Ed´i-cle, n. 1. One who is educated beyond his intellect; a pedant. 2. One who is proficient in theory, but poor in practice.

In old times, they spoke of “Book learning” and worshiped the edicled fool. But we are wiser today and know the hollowness of the edicle.

The edicle is the college professor who has listened to his own talk so long that he has mistaken knowledge for wisdom. The book-worm who has learned to believe that literature is greater than life. (See Snosh.)

A woman is an edicle, who prates “new thought” and juggles the trite phrases of a philosophy too heavy for her comprehension. (See Orobaldity.) A man is an edicle when he quotes Browning or Karl Marx or Herbert Spencer. Most clergymen are edicles, and persons who rave over pictures they don’t understand.

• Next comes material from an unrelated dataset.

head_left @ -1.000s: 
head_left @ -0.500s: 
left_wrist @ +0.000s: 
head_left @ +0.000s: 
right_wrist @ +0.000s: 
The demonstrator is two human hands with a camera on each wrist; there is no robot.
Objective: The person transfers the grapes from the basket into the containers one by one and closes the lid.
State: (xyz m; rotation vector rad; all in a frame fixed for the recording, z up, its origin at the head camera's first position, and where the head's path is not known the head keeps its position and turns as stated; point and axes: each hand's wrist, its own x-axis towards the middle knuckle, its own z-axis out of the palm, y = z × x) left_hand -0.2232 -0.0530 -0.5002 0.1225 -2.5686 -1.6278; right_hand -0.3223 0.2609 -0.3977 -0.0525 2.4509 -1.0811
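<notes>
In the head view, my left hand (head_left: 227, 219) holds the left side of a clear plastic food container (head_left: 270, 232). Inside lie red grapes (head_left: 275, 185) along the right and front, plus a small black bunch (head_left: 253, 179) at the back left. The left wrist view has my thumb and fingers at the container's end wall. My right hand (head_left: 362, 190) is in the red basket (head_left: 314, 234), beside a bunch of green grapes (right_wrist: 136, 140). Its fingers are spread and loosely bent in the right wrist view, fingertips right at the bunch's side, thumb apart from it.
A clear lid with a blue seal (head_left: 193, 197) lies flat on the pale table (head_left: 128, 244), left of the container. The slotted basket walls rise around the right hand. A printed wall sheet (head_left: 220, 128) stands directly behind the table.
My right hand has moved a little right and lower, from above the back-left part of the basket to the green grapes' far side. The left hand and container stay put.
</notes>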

The book reviewer who can’t write a book himself, is an edicle. The dramatic critic is an edicle, for he has failed as a playwright. (See Yowf.)

The college girl who can’t cook is an edicle; the young medico, newly graduated, with an “M.D.” painted on him still fresh, and wet and green,—a mere mass of quivering Latin words. All editors are edicles.

Josephus is an edicle,
A Doctor wise is he;
Oh, no!—not doctor medical—
Only a Ph. D.

His brain is like a phonograph’s,
And he would starve, unless
He’d started writing monographs
On “How to BE Success.”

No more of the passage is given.